Using single-talker recognition in this way avoids the problem of searching all combinations of speech sounds. The sparseness of speech makes this kind of approach practical: even when two or three people are talking at once, in many small regions of a spectrogram the sound is dominated by just one of the talkers.
An advantage of bottom-up and missing feature approaches is that they make fewer assumptions about the sounds that may be masking the target speaker and so they may generalize better to different kinds of noisy environments.
The main limitation of bottom-up approaches is that the regions dominated by one speaker are rarely simple, because overlapping speech signals are generally highly intertwined over frequency and time. What is lost is the ability to use knowledge about the speech patterns of both the target and the background speakers to help disentangle sounds that have been interleaved in this way.
11. Loopy belief propagation
Our algorithm, like those of many groups, uses the top-down approach, which tries to model the full sound from multiple talkers without first picking out special regions in the spectrogram. A variation of belief propagation called loopy belief propagation plays an important role in speeding up the search through all the possibilities. A method for solving sudoku puzzles illustrates how loopy belief propagation works.
To keep things simple, consider a 4×4 sudoku instead of the usual 9×9 version.

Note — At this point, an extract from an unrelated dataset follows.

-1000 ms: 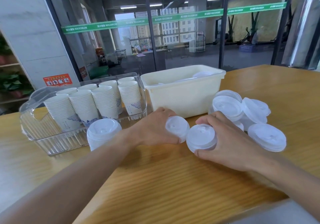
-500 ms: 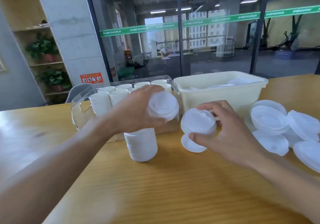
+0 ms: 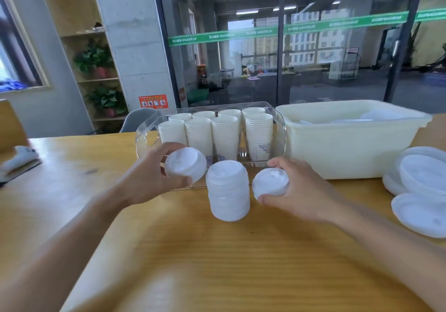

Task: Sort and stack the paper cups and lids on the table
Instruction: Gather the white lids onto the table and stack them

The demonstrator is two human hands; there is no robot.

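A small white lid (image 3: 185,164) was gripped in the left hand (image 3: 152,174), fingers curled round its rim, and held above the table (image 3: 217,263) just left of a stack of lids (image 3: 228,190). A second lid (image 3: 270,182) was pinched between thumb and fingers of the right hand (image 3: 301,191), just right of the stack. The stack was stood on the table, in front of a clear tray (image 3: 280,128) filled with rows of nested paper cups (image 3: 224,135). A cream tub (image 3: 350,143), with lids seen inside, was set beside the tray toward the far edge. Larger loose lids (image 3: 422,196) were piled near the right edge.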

The goal of sudoku is to find numbers for all the empty squares so that each row, column and 2×2 sub-box contains all the numbers from 1 to 4. Systematically trying out every possible combination would be very slow, similar to doing the full Viterbi algorithm for multiple talkers. (We are thinking of a person solving the puzzle with pencil and paper. A computer search through all possibilities is actually not excessive even with 9×9 puzzles.)
Instead the requirements for rows, columns and sub-boxes can be considered one at a time, updating the beliefs about the possible numbers in each square at each step. We start with all the possibilities written in the unsolved squares.

To enforce the row constraints, we cross out those numbers that match the known numbers in each row. One way to think of this step is that the squares with known numbers send out messages—“you cannot be my number”—to all the other squares in the same row.

Next we do the same for the columns.

At this point we have solved some of the squares, and we update the grid accordingly.

Then we proceed to send out box messages, eliminating numbers that match known numbers in each of the 2×2 sub-boxes.

Again we update our beliefs about solved numbers.

The problem is not completely solved after imposing all these requirements once, so we go back and consider them in sequence again in the light of our updated beliefs. Sending out row messages again eliminates new numbers because of information gained in the column and sub-box steps.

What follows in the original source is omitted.